In Bangalore, India, the Karnataka Garment Workers Union (KOOGU) has been pointing towards an alternative solution for years. Through a partnership with an NGO in Bangalore, CLB has come alongside KOOGU as they regularly bargain with several Indian suppliers of international brands, notably since 2021 on the issue of pandemic-related lockdown payments. In 2022, supplier representatives argued that purchase prices were dictated by international brands, leaving suppliers with a very narrow margin that was not enough to give workers a long overdue salary increase. The union has invited the brands to join in negotiating their fair share of the pandemic wages and the proposed salary increase. 

As production demand has recently picked up, pressure on workers has increased, with longer hours and unrealistically high targets. In light of the global economic downward trend, in 2023 KOOGU has proposed that suppliers and brands establish a factory closure and worker dismissal common fund, to prepare for the possibility of mass layoffs. In this process, workers and factory management have aligned their interests in rebalancing responsibilities in the supply chain. 
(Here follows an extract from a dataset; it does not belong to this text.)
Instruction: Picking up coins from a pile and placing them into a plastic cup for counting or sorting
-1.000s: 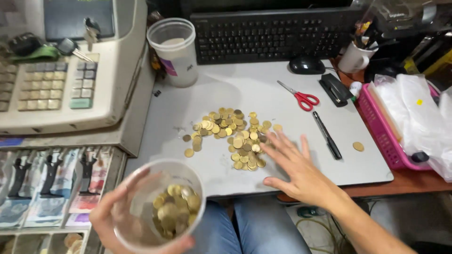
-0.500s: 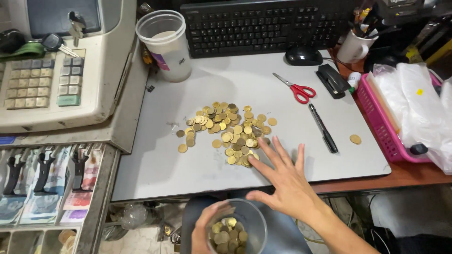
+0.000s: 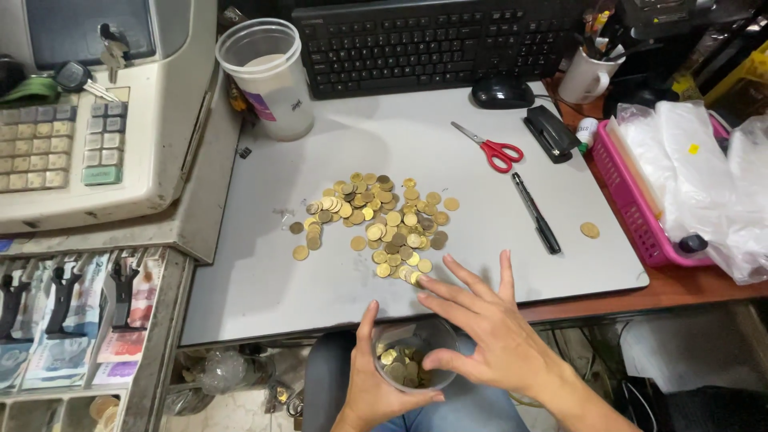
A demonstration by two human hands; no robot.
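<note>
Since the earlier frame the right hand (image 3: 488,324) has drawn back from the coin pile (image 3: 376,222) to the near edge of the worktop (image 3: 352,144), fingers spread flat, fingertips touching the nearest coins. The left hand (image 3: 376,384) is wrapped around a clear plastic cup (image 3: 414,352), thumb up along its side, holding it just below the worktop edge above the person's lap; the cup contains gold-coloured coins. The right wrist angles in from lower right. A black pen (image 3: 536,213), red-handled scissors (image 3: 490,146) and one stray coin (image 3: 590,230) lie well apart to the right.
</note>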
A male garment worker operates a sewing machine in a factory in China

Photograph: humphery / Shutterstock.com

A recent Dutch intermediate court decision echoes KOOGU’s process, finding that Dutch fashion brand G Star violated a contract with a Hong Kong supplier when it cancelled its orders at the supplier’s factory in Vietnam during the pandemic, leading to the factory’s shutdown. In this case, the Hong Kong supplier sued the brand for breach of contract, and in finding a breach, the court also noted the brand’s CSR commitments. This case shows not only that CSR commitments can and should be taken more seriously, but also that the interests of workers, factories, and suppliers are not at odds, and rebalancing the bargaining power in global supply chains is possible. 

And in China, as soon as pandemic lockdowns were lifted in late 2022, the manufacturing industry tried to pick itself up off the ground. But a reduction in orders from international brands and the lingering effects of the Covid economy have meant a string of layoffs, relocations, and shutdowns that have affected thousands of workers. Factories are getting away with offering below minimum wage and avoiding paying severance pay according to China’s labour laws, and some workers are not being paid at all. Should brands have any accountability for their role in this growing trend, like KOOGU bargained for in India? 
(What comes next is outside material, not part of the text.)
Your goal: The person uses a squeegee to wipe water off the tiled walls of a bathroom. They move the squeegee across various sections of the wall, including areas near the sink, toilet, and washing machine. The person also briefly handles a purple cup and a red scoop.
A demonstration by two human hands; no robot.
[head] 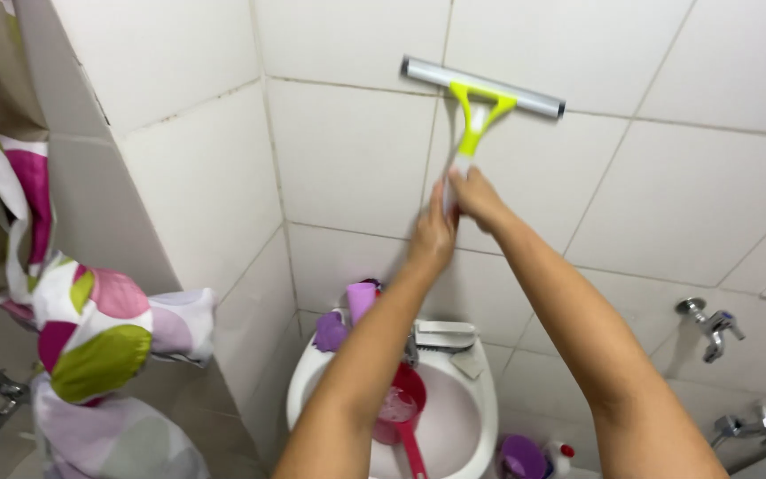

International brands occupy a dominant position dictating global supply chain purchase prices and working conditions, and their absence from factory-level and supplier-level negotiations on workplace conditions like health, safety, and liveable wages is unreasonable. For decades, conventional notions about collective bargaining have been challenged by the reality of a globalised economy, and the example of KOOGU pioneering a newer, more realistic working model should spur brands to respond accordingly with their CSR commitments. And if they do not adequately respond, new legislation may force much-needed accountability.

The drive for supply chain legislation since the Rana Plaza collapse has been giving Global South workers new tools to improve working conditions and find redress for severe rights violations according to brand guarantees. In fact, some brands have already been taken to court for infringement of supply chain legislation. That being said, the law is the last line of defence for vulnerable workers whose rights have already been violated. 
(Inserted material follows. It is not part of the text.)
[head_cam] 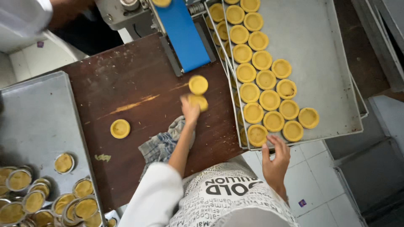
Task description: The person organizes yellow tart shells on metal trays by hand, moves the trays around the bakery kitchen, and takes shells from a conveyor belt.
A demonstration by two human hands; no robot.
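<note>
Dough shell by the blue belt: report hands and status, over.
Left hand on blurred dough shell. Right hand at tray edge. Second shell just beyond; cloth under forearm.

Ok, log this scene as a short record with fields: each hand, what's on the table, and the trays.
left hand: reaching across the brown table, fingers on a blurred yellow dough shell
right hand: resting at the near edge of the metal tray
tray contents: rows of pressed tart shells
table: one more shell by the blue conveyor belt, a lone shell, a checked cloth
lower left: filled round tins
</note>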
International brands can take immediate action to prevent such violations: respond to workers’ calls, sit at the bargaining table together with workers and suppliers, and find a mutually agreeable solution to potential conflicts before they flare up. International brands are key players in this game, and they cannot continue to pretend otherwise.

Collective bargaining doesn’t need reinventing, it only needs one more chair at the negotiating table.